FKA twigs, staring at herself in her new video #throughtheglass.
Tahliah Debrett Barnett goes by the sonically inspired stage name FKA twigs—the name is a reference to how the British singer’s bones audibly crack when she dances. I bet it’s a name a lot of people will know soon: her debut studio album LP1, which dropped in August on The Young Turks label, is a lush landscape of eroticism flowing with the smart lyrics of a sincere poet.

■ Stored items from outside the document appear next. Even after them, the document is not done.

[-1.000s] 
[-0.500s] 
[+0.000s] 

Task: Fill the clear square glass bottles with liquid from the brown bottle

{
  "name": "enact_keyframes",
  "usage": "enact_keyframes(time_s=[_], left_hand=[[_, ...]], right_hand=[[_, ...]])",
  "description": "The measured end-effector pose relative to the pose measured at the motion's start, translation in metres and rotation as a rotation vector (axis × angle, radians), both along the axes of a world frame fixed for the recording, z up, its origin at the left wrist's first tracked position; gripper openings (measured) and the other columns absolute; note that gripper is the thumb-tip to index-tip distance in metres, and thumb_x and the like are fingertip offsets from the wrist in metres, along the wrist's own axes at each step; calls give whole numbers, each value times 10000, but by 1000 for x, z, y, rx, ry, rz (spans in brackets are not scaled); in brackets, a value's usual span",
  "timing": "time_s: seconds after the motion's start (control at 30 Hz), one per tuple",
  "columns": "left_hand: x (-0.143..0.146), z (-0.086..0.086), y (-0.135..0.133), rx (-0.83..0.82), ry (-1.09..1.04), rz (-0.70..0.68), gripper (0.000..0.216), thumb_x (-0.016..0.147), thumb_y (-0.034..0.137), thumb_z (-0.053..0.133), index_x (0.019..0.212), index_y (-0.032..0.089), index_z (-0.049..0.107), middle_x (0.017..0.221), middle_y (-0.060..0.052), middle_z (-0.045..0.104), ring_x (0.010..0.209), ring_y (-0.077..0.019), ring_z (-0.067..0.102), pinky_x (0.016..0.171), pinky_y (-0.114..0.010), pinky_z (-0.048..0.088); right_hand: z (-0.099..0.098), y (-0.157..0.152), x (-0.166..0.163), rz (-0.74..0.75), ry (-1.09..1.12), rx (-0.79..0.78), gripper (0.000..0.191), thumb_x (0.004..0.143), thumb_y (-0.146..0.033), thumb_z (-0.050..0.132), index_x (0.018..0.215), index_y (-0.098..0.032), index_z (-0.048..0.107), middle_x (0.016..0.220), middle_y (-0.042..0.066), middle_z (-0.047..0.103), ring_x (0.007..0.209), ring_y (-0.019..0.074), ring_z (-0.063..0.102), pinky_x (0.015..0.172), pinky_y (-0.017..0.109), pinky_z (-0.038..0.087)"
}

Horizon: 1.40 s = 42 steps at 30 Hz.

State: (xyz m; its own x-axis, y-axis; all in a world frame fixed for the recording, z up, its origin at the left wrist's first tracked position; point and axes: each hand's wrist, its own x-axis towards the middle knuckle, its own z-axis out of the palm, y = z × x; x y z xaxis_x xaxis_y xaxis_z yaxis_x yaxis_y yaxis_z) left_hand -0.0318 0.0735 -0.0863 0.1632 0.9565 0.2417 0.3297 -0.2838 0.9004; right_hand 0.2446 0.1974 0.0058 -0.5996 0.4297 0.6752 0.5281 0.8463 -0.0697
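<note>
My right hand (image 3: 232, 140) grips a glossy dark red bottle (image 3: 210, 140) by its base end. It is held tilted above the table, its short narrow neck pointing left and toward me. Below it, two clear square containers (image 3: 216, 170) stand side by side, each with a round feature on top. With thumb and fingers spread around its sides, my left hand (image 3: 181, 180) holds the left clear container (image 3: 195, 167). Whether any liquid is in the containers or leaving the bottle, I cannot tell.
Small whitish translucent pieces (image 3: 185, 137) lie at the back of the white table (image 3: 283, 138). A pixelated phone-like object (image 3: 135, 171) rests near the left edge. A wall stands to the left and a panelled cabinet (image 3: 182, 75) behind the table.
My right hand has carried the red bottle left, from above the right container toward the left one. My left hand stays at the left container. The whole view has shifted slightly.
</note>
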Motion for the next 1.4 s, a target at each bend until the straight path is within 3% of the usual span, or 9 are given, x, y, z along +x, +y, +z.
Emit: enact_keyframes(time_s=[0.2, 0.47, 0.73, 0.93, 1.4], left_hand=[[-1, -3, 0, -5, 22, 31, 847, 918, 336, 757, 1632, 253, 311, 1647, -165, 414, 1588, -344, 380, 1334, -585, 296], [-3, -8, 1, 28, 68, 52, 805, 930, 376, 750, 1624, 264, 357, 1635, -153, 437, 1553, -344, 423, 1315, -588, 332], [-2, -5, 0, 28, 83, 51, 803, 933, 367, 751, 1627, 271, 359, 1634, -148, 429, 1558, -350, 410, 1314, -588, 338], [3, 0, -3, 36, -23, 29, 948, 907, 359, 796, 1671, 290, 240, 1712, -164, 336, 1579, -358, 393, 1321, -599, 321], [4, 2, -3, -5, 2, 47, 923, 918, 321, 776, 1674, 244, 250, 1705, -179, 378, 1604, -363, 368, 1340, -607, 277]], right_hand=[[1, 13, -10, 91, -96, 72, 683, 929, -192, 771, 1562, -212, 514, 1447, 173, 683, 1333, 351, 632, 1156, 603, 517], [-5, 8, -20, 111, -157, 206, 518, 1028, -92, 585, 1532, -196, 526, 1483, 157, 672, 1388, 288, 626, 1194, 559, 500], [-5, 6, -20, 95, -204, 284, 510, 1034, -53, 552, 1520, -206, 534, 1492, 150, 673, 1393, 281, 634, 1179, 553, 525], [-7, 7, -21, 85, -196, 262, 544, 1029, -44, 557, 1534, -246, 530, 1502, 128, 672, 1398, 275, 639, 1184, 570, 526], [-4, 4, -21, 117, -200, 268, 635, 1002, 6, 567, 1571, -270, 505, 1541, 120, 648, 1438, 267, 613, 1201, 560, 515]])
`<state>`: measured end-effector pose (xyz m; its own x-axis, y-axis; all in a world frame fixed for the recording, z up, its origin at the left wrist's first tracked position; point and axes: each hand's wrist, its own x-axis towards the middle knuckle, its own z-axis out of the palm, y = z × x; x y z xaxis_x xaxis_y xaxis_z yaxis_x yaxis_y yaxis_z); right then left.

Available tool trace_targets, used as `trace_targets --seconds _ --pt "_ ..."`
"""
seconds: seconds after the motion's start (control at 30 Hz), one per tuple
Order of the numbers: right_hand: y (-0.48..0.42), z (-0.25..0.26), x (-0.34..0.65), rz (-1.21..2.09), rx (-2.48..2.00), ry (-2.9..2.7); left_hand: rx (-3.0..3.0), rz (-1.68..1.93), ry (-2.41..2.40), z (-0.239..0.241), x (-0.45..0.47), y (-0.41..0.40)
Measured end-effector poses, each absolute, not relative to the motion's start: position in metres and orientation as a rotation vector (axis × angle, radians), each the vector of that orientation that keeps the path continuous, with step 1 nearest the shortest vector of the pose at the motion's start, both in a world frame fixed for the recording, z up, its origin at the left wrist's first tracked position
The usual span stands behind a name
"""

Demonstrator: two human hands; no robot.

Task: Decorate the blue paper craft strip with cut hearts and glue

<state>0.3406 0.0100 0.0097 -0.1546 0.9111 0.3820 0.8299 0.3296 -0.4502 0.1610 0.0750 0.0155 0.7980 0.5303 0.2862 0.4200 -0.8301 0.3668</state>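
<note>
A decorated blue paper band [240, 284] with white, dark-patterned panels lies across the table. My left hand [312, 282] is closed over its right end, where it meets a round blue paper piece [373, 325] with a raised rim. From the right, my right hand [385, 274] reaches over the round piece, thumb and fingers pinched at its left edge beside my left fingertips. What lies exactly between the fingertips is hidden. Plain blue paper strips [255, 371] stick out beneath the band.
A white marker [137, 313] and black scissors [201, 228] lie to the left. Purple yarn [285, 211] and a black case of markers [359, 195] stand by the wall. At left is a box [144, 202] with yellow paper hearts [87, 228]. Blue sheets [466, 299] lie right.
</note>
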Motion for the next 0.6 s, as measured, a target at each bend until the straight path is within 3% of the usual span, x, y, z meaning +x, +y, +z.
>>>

Barnett, now 26, grew up in Gloucester, England and was the only mixed-race girl in her Catholic school. She began her career dancing for big acts like Kylie Minogue and Jesse J., but she started to release material when her confidence caught up to her musical ambitions. LP1 is a smart, sexy album that has struck a chord with fans and critics alike: right after its release, LP1 was nominated for the Mercury Prize, the annual award for best album from the United Kingdom and Ireland. Despite the sudden rush in critical acclaim, don’t think that FKA twigs is content on appeasing the mainstream. She told The Guardian that she writes exactly what she thinks. “If it's a raw subject, I write lots of things and then pull out all the fluff words,” she told the paper, adding, “Weird things can be sexy. Vulnerability is the strongest state to be in. How boring would it be if we were constantly dominant or constantly submissive? In the video [for “Two Weeks”], it's this vision of me feeding myself, milking myself. I was naked, painted in gold, doing krump dance moves. It's bizarre, but hot in a very weird way.” The “Two Weeks” video is indeed on the weird side, with its Queen of the Damned wardrobe and troop of the singer’s identical miniatures who dance around her throne like x-ray-shrunken court jesters.
Like her contemporaries Banks, Jhené Aiko, and SZA, who have been dubbed “alternative/experimental R&B,” FKA twigs writes sharp, confessional lyrics. She confessed to Dazed and Confused, “I don’t know if I’m a tortured soul, but I was born heartbroken.” What sets FKA twigs apart is her MO: eccentricity not for the sake of eccentricity but for the purpose of pushing, exploring strength and vulnerability and fighting against their boundaries.
Even with lyrics such as, “When I trust you we can do it with the lights on/When I trust you we’ll make love until the morning/Let me tell you all my secrets and I’ll whisper ‘til the day’s done,” her music indulges in the darker sides of curiosity. As a producer, FKA twigs emphasizes the potency of marrying the powers of surrealism and minimalism. Smoldering against the wave of her high, breathy vocals, her music videos often find the sensual in the unusual. Her video for “Papi Pacify,” a single from 2013’s EP2, was shot in black and white and features FKA twigs embraced by a shirtless man who wraps his hands around her neck, sticks his fingers in her mouth, and peers down her throat as though he can see all the way down into her stomach. Although there’s nothing explicitly violent about these interactions, the latent aggression is equal parts fascinating and unsettling.
In the video for “Water Me,” her physical features are blown up into extravagant anime proportions. At times, she rocks back and forth with the beat like a human metronome. By the end of the video, her eyes are alien-like saucers. When FKA twigs explores sexuality in her music, she does so with a conscious dismissal of appeasing the male gaze. An accomplished dancer in her own right, FKA twigs uses her body as an extension of her sound. In concert, she’s known to vogue, favoring choreography that one can only assume lives up to the meaning behind her stage moniker. But within the context of her music, her body, even in its nakedness, is not always meant to signify carnality or even sexual availability.
LP1 is the result of a young woman whose musical tastes were not shaped by top-40 radio or universal staples such as The Beatles. As she explained to Dazed, “My dad never listened to Elvis or Sting or Bowie. Any band name that’s on a t-shirt, I probably won’t know their music, like AC/DC or whatever. I don’t know what that is. As a kid I would sing along to artists like Tania Maria.” Perhaps this is why her music so obviously rejects the mold of what the public expects of an R&B artist. It’s not so much a form of anti-authorial protest but the culmination of a musician who thinks like a producer, who is in love with the spatial manipulation of sound.